After all, these optimists decry, wasn't McCarthy once an unfilmable author-all that lyrical complexity and novelistic stream-of-consciousness, who would have predicted the extent of his screen adaptations? And it's true, McCarthy's success at the Box Office goes directly against the milieu of the kind of books which tend to become films.

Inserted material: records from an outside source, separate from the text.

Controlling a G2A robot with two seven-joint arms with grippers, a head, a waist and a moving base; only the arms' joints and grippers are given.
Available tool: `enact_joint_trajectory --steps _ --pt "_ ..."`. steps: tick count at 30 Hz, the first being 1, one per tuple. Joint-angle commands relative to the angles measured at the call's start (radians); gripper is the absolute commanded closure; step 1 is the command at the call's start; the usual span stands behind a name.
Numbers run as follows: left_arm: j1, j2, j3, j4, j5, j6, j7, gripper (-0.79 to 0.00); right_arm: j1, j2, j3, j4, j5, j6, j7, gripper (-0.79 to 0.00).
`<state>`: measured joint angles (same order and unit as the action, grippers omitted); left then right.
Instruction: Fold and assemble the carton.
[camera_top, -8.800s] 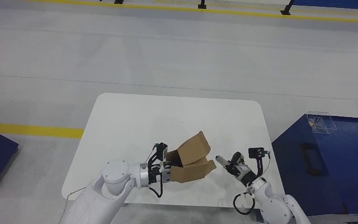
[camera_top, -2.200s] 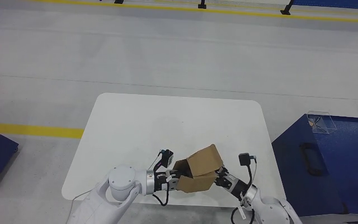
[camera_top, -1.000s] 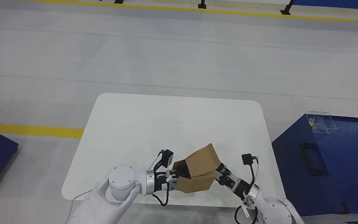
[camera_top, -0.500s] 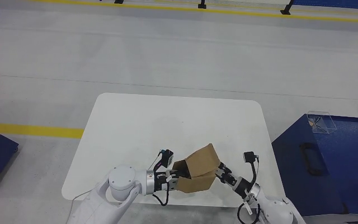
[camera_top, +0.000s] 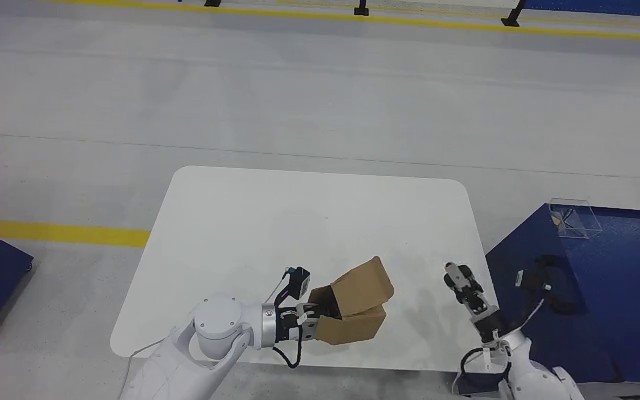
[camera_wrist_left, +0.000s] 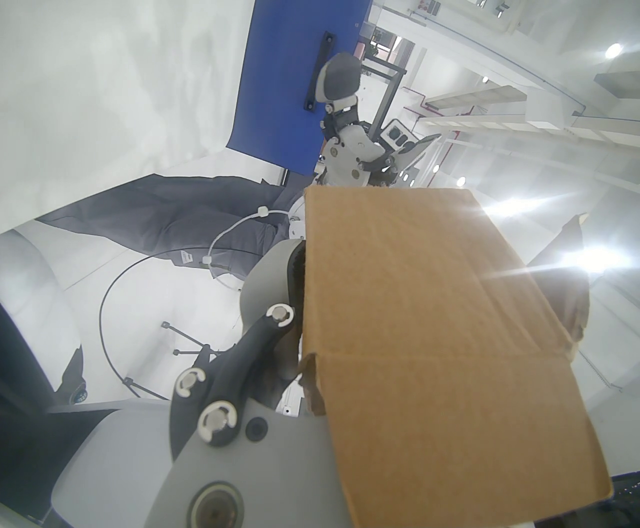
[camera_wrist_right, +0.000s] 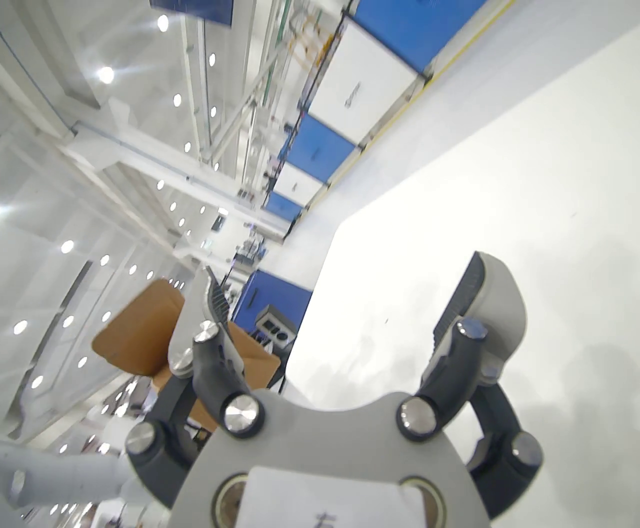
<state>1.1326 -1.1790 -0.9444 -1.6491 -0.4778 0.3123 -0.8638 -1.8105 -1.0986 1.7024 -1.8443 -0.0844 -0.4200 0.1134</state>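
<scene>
1. Table (camera_top: 300, 210): white worktop with rounded corners. All task activity sits along its near edge, right of the middle.

2. Carton (camera_top: 352, 298): brown cardboard, partly erected, with its flaps not yet closed. It is held above the worktop just inside the near edge. In the top view its long axis runs diagonally, from the near edge up toward the far right corner. One panel is raised and tilted toward the far right, and a lower panel lies beneath it.

3. Left gripper (camera_top: 310, 318): it is at the near-left end of the carton, with its jaws pinching the cardboard at that end. The left wrist view shows one finger pad pressed against the panel edge. This arm carries the carton.

4. Right gripper (camera_wrist_right: 345, 272): its jaws are spread wide with nothing between them. It sits near the right end of the near edge, apart from the carton.

5. Governing relation: the carton's free far-right end faces the right gripper, with a clear gap of worktop between them. In the right wrist view the carton lies off to one side of the open jaws, not between them. Judgement: any fold at the free end falls to the right arm, which would first need to close that gap along the carton's axis.
</scene>
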Motion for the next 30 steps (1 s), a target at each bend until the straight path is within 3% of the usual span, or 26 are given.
enact_joint_trajectory --steps 1,18,21,25,30 --pt "0.000 0.000 0.000 0.000 0.000 0.000 0.000 0.000 -0.038 -0.004 0.028 -0.018 0.021 0.001 -0.068 -0.785" --pt "0.002 0.000 0.001 -0.003 0.000 0.001 0.004 0.000 -0.054 -0.006 0.038 -0.027 0.058 -0.011 -0.066 -0.785" --pt "0.024 -0.004 0.008 -0.071 -0.058 0.075 0.039 0.000 -0.054 -0.006 0.038 -0.027 0.058 -0.011 -0.066 -0.785" --pt "0.037 -0.020 0.013 -0.170 -0.228 0.277 0.195 0.000 -0.054 -0.006 0.038 -0.027 0.058 -0.011 -0.066 -0.785" --pt "0.052 -0.067 0.040 -0.202 -0.541 0.369 0.512 0.000 -0.054 -0.006 0.038 -0.027 0.058 -0.011 -0.066 -0.785"
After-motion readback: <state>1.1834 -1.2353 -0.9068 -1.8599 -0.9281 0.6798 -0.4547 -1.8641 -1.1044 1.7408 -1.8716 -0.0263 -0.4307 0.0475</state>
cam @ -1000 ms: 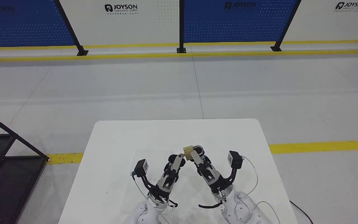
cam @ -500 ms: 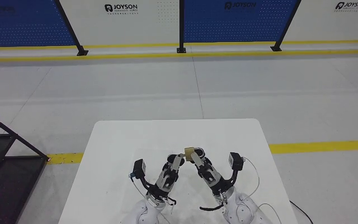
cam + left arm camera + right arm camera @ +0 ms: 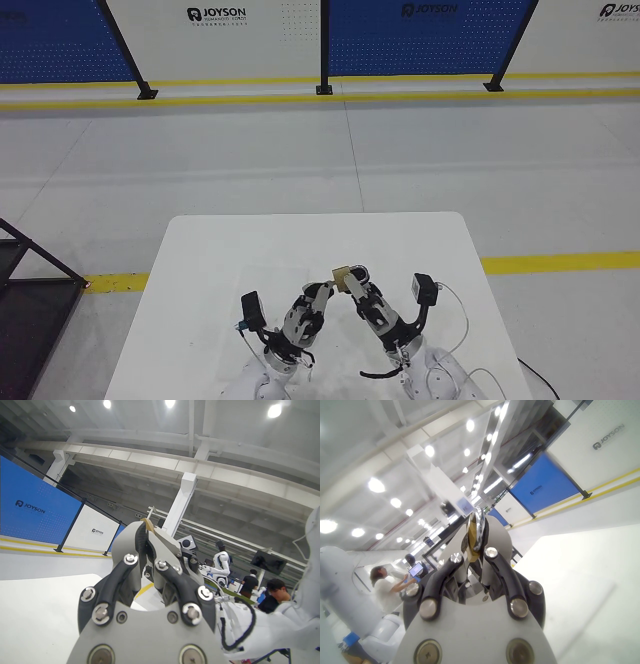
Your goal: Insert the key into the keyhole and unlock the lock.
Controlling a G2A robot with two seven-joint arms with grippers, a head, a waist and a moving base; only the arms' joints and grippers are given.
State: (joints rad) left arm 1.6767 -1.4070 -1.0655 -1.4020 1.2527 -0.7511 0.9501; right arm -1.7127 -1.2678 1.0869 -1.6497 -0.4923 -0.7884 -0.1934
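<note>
1. Two grippers meet above the table [image 3: 250, 250]; we see the right gripper [image 3: 352, 281] clamping the lock [image 3: 340, 272], likely to steady it.
2. We see the left gripper [image 3: 146, 532] pinching the key [image 3: 149, 525] just beside the lock, apparently ready for insertion.

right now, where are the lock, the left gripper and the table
lock [image 3: 471, 542], right wrist view, its brass body
left gripper [image 3: 144, 533], left wrist view, midway between its fingertips
table [image 3: 230, 250], top view, bare far left of its top
</note>
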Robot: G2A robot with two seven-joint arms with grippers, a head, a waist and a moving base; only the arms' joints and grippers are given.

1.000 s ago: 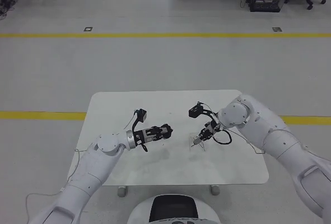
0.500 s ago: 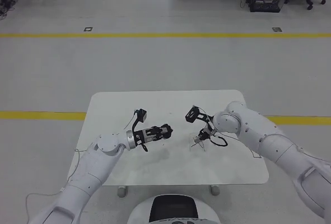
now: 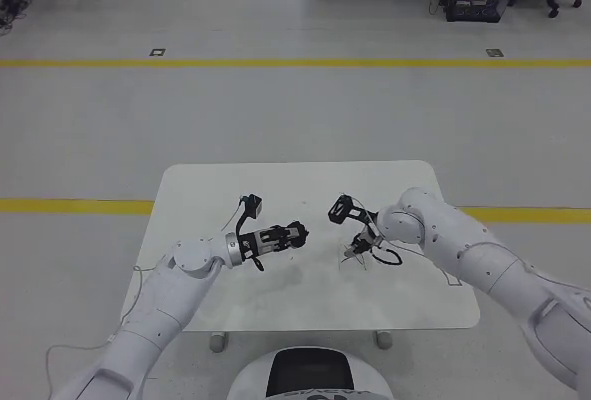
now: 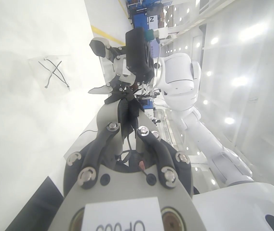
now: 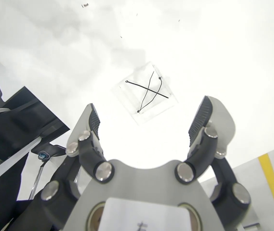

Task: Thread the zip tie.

James Franco's plans to give us two ambitious adaptations; the first William Faulkner's As I Lay Dying and McCarthy's Blood Meridian have seemingly, simultaneously foundered. Todd Field and Ridley Scott were similarly linked to the film but seem to have given up the chase-though Scott has taken up The Counsellor instead.

Maybe, Just Maybe?

Perhaps the film will be made after all. Perhaps the allure will be too great a temptation for some. Perhaps Blood Meridian know will prove to be Titus Andronicus or a Coriolanus, tackled a long time after all the author's other works have been duly attempted
And it may well prove a spectacular adaptation. I always envisage it's film equivalent as a kind of Lost in La Mancha-meets- Mad Max; something akin to an unknowable quest amongst the outback of social history.

Yet, though some are raring for the new medium, realistic movie chefs see Blood Meridian as well done left alone.